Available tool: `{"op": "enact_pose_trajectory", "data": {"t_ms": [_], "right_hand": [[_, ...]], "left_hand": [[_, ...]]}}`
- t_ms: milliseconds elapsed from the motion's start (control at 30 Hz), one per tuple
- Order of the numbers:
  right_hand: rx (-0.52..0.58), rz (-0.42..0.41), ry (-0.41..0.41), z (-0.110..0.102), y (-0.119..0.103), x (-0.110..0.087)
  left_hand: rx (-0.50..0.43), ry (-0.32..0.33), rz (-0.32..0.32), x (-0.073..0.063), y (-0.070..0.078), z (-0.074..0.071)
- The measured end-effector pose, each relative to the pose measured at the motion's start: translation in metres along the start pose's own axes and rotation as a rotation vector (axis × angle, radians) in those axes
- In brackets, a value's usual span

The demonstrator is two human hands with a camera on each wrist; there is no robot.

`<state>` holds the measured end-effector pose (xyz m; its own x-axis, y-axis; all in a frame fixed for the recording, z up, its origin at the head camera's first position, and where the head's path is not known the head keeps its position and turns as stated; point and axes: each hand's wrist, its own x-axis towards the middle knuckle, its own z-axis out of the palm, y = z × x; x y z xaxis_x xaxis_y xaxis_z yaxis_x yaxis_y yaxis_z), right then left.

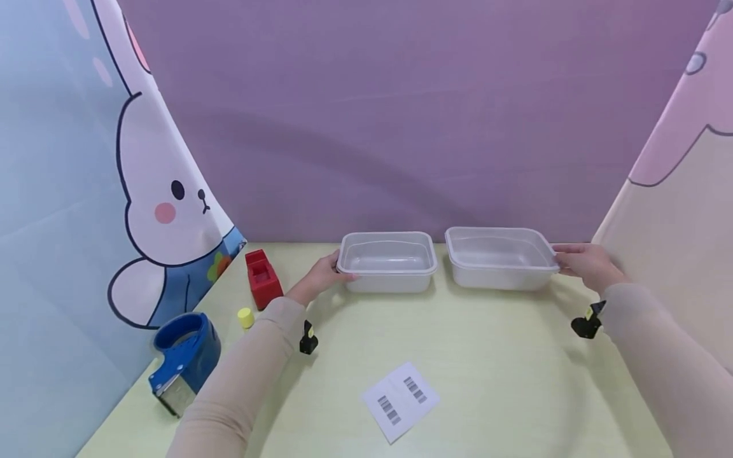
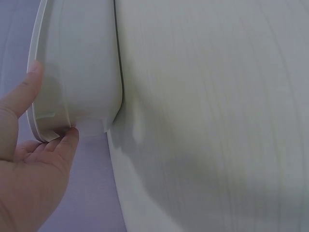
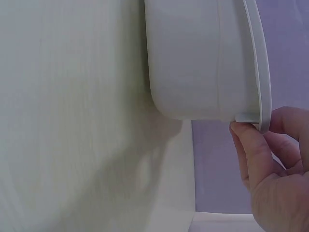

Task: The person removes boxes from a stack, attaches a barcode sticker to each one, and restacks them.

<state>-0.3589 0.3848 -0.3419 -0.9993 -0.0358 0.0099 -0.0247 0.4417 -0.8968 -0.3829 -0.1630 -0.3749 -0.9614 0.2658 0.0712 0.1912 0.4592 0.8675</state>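
Observation:
Two white plastic containers are at the back of the table. My left hand (image 1: 323,277) grips the left end of one container (image 1: 391,283), thumb on the rim and fingers beneath it. In the left wrist view that hand (image 2: 41,179) shows the same hold on the container (image 2: 82,63). The other container (image 1: 498,278) has its right end pinched at the rim by my right hand (image 1: 590,264). The right wrist view shows this container (image 3: 193,63) with a shadow beside its base, and the hand (image 3: 277,179) at its rim corner. Both insides look bare.
A white paper with two barcodes (image 1: 401,402) lies at the front of the pale table (image 1: 504,381). Along the left side stand a blue tape dispenser (image 1: 189,356), a small yellow-capped item (image 1: 245,317) and a red block-like holder (image 1: 263,280). Purple cloth (image 1: 372,127) closes off the back.

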Motion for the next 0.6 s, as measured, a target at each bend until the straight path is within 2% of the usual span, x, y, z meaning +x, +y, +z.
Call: {"op": "enact_pose_trajectory", "data": {"t_ms": [233,433,500,600], "right_hand": [[0.046,-0.017,0.043,0.002,0.011,0.005],[0.038,-0.023,0.078,0.003,0.014,0.006],[-0.006,-0.027,0.090,0.004,0.012,0.006],[-0.142,-0.020,0.112,0.004,0.007,0.005]], "left_hand": [[0.000,-0.002,0.010,0.003,-0.002,0.000],[-0.008,-0.007,-0.004,0.003,-0.003,0.002],[-0.014,-0.006,-0.012,0.002,-0.002,0.002],[-0.020,-0.009,-0.017,0.000,0.000,0.002]]}}
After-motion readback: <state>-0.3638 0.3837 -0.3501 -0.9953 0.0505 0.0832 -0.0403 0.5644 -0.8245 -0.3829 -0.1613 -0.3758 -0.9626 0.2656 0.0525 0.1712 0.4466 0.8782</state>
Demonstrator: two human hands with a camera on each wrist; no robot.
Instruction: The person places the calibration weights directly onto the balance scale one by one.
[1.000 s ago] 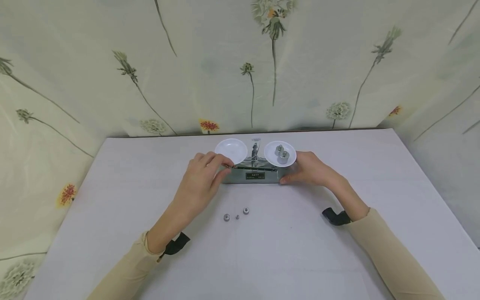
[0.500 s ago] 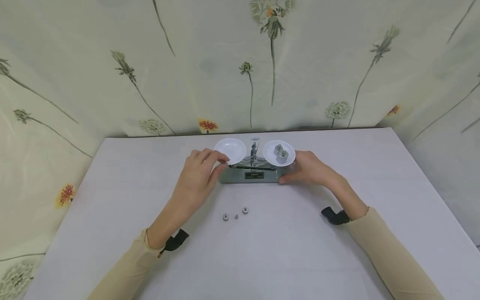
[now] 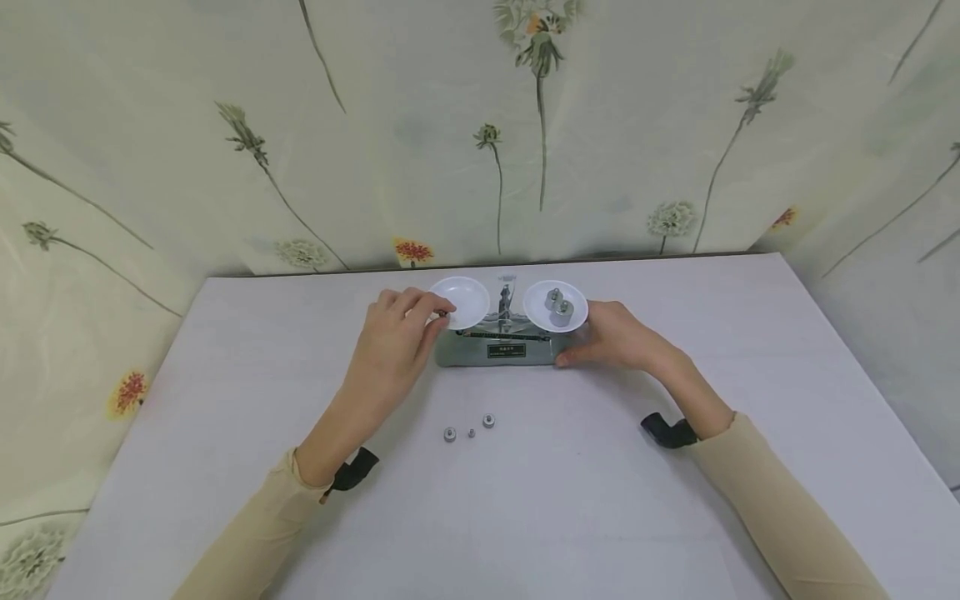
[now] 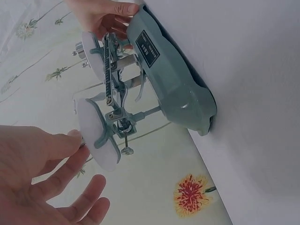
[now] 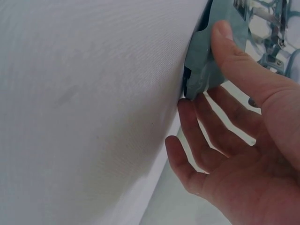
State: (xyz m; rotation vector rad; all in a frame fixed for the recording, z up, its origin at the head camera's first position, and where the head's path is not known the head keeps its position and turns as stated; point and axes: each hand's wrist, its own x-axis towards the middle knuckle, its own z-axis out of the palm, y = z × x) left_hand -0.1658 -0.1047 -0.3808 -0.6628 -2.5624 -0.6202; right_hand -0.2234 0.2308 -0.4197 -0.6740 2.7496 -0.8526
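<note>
Flower-printed cloth [image 3: 427,183] hangs behind the far edge of the worktop [image 3: 570,500], whose white covering shows a woven texture in the right wrist view. Near the middle of that far edge stands a grey-green balance [image 3: 507,352], its label toward the person. Two metal weights [image 3: 562,313] sit together in its white right pan [image 3: 536,315]; three loose weights [image 3: 471,433] lie on the worktop in front, farther from the far edge.

At the outer rim of the left pan [image 3: 467,302], the left hand [image 3: 386,343] pinches a small dark thing [image 3: 442,314] — too hidden to name, and I cannot tell whether it touches the pan. The right hand [image 3: 618,337] grips the balance's right end, thumb across the front.

The step in hand looks like fine handling at the left pan, the other hand steadying. What comes next seems to call for a light, exact left touch — a bump could tip the pan.
</note>
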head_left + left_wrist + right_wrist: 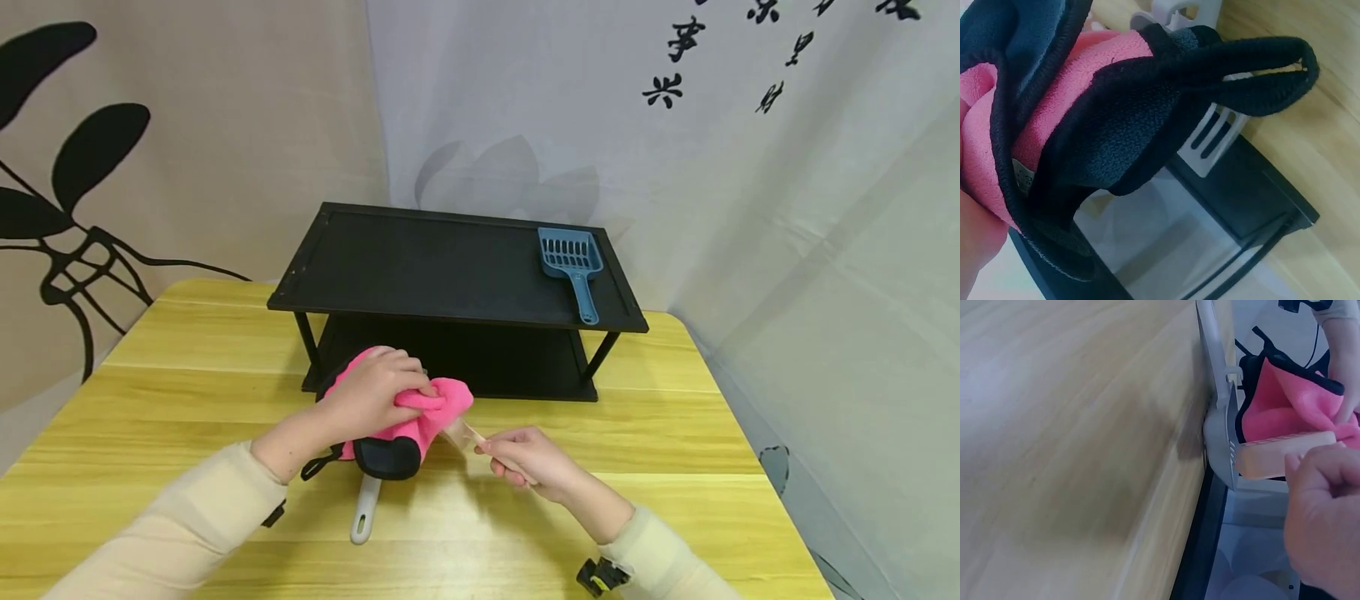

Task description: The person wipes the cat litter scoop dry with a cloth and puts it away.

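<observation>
My left hand (pixel 375 396) grips a bunched pink cloth (pixel 453 402) with black edging and a black loop. In the left wrist view, the cloth's dark panels and loop fill much of the picture. My right hand (pixel 528 460) pinches the slim, pale handle of a flat-headed, brush-like tool (pixel 1275 454). The tool's head is beside the cloth; whether they touch I cannot tell. Below the cloth lies a grey slotted scoop (pixel 1217 434). Its handle (pixel 365 510) points toward me in the head view, while the cloth hides most of its head there.
Behind my hands stands a black two-tier shelf (pixel 420 258) on a wooden table (pixel 187 375). A blue slotted scoop (pixel 572 254) lies on the upper tier at the right. Pale curtains (pixel 262 125) with black prints hang behind the table.
</observation>
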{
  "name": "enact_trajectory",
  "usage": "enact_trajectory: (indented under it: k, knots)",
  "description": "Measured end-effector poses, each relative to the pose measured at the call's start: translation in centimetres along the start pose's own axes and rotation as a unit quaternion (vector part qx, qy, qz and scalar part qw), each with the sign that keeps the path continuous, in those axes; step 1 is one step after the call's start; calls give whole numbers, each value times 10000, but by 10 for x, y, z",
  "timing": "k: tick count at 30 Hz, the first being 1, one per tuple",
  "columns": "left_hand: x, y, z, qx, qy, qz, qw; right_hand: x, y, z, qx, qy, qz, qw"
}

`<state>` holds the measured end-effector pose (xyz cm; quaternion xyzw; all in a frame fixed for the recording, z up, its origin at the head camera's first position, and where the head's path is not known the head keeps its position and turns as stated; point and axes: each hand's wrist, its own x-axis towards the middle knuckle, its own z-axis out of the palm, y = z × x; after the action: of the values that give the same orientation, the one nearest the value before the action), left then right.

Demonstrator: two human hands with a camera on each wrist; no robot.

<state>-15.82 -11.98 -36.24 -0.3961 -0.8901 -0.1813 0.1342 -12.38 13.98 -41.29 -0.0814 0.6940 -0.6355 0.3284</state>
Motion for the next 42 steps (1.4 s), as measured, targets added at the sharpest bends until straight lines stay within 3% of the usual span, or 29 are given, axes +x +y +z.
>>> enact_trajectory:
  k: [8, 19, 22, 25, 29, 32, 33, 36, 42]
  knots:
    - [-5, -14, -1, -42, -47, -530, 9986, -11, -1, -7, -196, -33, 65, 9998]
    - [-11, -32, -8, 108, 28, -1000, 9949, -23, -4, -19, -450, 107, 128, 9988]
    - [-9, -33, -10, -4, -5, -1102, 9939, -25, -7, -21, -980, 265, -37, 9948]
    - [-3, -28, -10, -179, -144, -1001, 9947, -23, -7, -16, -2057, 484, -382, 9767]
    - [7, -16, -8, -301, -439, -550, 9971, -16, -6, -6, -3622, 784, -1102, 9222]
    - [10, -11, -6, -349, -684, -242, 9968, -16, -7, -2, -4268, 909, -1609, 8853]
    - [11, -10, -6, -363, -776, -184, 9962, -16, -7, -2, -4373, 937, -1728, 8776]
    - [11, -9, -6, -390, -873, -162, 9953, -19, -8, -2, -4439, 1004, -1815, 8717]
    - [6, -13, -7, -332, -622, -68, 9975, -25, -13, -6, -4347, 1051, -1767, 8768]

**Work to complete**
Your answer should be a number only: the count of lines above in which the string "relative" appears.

**Exercise answer**
2